#### What to work on:
What lines below include the string "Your"? Pick them out and copy them.

──────── Provided records

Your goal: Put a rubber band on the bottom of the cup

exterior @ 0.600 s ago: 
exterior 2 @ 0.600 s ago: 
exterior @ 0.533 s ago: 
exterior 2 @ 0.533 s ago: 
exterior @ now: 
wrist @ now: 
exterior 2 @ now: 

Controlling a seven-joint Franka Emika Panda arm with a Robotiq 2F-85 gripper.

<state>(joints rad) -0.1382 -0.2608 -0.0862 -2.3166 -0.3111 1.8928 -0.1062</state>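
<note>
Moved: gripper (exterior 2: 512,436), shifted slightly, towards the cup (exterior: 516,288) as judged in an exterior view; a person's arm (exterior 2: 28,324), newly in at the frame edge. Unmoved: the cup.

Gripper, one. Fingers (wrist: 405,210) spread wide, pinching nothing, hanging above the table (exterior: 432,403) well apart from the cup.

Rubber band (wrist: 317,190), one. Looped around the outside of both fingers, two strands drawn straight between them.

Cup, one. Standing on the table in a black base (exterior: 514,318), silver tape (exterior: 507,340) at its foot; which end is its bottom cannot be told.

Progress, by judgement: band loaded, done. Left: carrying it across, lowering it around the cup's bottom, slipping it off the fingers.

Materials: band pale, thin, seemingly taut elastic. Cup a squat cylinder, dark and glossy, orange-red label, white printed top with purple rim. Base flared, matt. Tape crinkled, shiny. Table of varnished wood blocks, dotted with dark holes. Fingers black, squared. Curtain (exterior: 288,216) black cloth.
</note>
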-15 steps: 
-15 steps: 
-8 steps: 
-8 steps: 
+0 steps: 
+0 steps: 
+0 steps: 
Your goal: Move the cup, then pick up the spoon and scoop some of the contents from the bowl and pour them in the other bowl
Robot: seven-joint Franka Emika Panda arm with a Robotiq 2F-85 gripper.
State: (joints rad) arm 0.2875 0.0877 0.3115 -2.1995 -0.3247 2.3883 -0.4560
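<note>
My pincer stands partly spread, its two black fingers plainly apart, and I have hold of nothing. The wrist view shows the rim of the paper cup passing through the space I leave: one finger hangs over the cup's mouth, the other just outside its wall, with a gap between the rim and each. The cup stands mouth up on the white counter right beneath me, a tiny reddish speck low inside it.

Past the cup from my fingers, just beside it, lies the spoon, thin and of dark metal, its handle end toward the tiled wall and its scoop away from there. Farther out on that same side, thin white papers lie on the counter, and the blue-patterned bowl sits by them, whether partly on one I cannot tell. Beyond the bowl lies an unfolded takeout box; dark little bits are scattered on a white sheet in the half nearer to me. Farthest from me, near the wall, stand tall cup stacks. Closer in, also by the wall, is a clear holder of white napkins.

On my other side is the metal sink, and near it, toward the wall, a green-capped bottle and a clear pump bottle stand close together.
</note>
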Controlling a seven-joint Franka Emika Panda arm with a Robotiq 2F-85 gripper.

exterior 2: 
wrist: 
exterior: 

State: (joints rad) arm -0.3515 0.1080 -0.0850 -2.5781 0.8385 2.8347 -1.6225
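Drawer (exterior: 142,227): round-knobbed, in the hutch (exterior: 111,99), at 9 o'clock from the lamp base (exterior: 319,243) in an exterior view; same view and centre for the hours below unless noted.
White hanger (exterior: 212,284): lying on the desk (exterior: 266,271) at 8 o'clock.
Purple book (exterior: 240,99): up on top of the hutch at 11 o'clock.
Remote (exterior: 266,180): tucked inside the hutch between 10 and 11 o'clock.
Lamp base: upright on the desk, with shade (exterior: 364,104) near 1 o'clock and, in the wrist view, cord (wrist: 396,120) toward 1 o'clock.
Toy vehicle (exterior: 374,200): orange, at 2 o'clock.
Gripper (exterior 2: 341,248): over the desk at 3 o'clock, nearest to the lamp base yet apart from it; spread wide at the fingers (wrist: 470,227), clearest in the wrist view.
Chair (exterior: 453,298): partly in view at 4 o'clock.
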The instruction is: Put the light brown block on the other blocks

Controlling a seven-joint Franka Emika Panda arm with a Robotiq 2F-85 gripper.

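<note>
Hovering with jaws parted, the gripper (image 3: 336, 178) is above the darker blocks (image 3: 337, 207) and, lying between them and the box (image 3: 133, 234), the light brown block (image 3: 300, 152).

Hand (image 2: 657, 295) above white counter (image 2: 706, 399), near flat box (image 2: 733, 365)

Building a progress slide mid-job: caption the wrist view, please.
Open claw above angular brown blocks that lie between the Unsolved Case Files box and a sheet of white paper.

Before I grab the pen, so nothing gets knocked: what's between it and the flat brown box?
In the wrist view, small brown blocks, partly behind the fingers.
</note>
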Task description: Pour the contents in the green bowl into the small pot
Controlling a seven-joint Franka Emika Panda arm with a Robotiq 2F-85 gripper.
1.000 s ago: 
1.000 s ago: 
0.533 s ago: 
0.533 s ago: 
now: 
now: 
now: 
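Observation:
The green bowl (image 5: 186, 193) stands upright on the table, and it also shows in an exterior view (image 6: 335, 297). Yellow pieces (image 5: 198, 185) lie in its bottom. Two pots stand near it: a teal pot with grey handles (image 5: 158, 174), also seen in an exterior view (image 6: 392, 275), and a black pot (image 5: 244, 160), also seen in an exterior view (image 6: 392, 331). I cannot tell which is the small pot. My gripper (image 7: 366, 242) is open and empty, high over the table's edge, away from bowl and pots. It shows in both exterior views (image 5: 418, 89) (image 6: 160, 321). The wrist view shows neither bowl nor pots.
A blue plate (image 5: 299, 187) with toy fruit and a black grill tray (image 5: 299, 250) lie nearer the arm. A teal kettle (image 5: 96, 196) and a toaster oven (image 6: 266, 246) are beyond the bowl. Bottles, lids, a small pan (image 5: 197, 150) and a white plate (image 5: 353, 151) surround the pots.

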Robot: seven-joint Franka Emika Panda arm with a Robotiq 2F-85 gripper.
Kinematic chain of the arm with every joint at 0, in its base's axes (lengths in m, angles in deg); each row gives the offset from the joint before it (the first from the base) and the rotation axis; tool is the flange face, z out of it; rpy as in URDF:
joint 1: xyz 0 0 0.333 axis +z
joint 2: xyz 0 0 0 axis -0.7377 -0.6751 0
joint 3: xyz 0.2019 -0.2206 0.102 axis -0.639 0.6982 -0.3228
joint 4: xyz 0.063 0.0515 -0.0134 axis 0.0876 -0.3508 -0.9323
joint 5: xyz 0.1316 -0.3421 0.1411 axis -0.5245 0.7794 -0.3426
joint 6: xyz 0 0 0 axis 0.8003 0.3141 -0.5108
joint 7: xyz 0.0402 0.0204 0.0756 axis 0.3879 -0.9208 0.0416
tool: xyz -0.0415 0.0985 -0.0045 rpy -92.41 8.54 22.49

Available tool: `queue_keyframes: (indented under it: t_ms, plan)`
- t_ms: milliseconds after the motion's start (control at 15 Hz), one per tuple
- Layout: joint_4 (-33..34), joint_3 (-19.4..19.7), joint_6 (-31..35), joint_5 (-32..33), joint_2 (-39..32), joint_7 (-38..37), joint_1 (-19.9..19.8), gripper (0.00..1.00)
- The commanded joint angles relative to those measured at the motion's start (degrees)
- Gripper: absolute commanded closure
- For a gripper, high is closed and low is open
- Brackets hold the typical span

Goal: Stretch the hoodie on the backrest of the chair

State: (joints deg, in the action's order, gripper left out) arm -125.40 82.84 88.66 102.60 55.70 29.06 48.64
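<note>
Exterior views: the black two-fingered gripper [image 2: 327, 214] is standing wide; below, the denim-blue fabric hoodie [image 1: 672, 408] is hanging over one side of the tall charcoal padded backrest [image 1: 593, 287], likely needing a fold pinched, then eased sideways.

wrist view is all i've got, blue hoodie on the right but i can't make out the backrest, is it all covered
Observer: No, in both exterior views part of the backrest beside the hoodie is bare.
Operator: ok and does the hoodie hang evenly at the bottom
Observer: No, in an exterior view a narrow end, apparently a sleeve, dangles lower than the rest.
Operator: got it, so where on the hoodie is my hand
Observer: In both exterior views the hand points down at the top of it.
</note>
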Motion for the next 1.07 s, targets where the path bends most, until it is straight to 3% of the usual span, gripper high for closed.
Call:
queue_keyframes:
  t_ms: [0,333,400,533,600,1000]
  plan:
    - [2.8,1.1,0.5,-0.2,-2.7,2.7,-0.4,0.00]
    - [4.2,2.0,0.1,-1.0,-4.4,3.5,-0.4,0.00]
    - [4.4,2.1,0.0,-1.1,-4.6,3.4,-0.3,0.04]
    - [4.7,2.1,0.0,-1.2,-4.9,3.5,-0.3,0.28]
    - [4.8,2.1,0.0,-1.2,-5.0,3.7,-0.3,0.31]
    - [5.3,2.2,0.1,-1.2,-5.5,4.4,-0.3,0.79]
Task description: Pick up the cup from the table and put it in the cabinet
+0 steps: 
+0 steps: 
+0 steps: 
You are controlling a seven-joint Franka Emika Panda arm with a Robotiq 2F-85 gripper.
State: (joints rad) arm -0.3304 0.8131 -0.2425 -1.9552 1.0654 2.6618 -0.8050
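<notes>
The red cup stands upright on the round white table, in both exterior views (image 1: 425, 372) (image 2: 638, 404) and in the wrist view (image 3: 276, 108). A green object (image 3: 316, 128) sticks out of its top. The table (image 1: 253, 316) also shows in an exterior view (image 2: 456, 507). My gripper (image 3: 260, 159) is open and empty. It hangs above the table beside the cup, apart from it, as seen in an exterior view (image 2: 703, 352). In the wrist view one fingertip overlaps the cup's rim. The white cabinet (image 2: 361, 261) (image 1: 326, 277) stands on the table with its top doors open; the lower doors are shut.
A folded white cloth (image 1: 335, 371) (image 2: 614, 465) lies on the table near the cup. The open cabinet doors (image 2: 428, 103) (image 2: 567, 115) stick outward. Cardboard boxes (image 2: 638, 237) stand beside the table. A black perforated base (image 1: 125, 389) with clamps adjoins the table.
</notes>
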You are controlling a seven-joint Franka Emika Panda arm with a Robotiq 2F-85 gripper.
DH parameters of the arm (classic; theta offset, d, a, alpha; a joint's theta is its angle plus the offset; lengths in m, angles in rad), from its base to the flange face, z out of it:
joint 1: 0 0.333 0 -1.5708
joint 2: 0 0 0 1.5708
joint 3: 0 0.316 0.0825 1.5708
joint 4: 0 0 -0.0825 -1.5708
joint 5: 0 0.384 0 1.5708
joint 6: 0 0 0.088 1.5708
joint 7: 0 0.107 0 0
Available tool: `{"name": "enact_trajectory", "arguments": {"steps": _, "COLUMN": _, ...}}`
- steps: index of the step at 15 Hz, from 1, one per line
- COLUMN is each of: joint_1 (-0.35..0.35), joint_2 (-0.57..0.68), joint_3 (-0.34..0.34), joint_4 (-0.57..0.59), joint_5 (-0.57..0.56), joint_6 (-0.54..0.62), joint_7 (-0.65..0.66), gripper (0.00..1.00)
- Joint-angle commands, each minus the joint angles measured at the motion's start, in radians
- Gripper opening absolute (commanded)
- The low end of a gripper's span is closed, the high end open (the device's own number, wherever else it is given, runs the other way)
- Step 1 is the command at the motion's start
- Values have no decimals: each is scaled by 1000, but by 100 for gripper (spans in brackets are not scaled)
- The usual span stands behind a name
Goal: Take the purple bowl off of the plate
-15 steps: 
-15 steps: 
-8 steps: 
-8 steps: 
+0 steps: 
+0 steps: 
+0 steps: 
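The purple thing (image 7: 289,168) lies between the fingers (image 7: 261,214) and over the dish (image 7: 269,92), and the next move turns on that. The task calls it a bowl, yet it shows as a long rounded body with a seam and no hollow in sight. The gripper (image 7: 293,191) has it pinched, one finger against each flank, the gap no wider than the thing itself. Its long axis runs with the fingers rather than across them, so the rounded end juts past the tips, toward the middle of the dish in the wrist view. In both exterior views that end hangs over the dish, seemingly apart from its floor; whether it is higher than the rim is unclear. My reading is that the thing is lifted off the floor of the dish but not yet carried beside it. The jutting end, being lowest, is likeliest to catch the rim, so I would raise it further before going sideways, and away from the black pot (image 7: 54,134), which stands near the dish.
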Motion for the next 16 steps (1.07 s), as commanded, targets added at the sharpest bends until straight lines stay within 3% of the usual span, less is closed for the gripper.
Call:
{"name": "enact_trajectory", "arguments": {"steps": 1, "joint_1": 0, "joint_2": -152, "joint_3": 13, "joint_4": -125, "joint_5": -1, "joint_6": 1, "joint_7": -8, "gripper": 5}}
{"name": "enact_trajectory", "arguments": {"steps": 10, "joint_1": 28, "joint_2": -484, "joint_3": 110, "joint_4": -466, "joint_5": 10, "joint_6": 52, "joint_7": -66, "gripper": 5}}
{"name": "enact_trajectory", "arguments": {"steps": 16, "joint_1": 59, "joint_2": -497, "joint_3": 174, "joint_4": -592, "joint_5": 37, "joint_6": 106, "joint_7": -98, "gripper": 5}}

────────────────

#### Task solution:
Your goal: Put a rubber band on the bottom of the cup
Your goal: Move the cup, then pick up the spoon and scoop some of the contents from the bowl and pour them in the other bowl

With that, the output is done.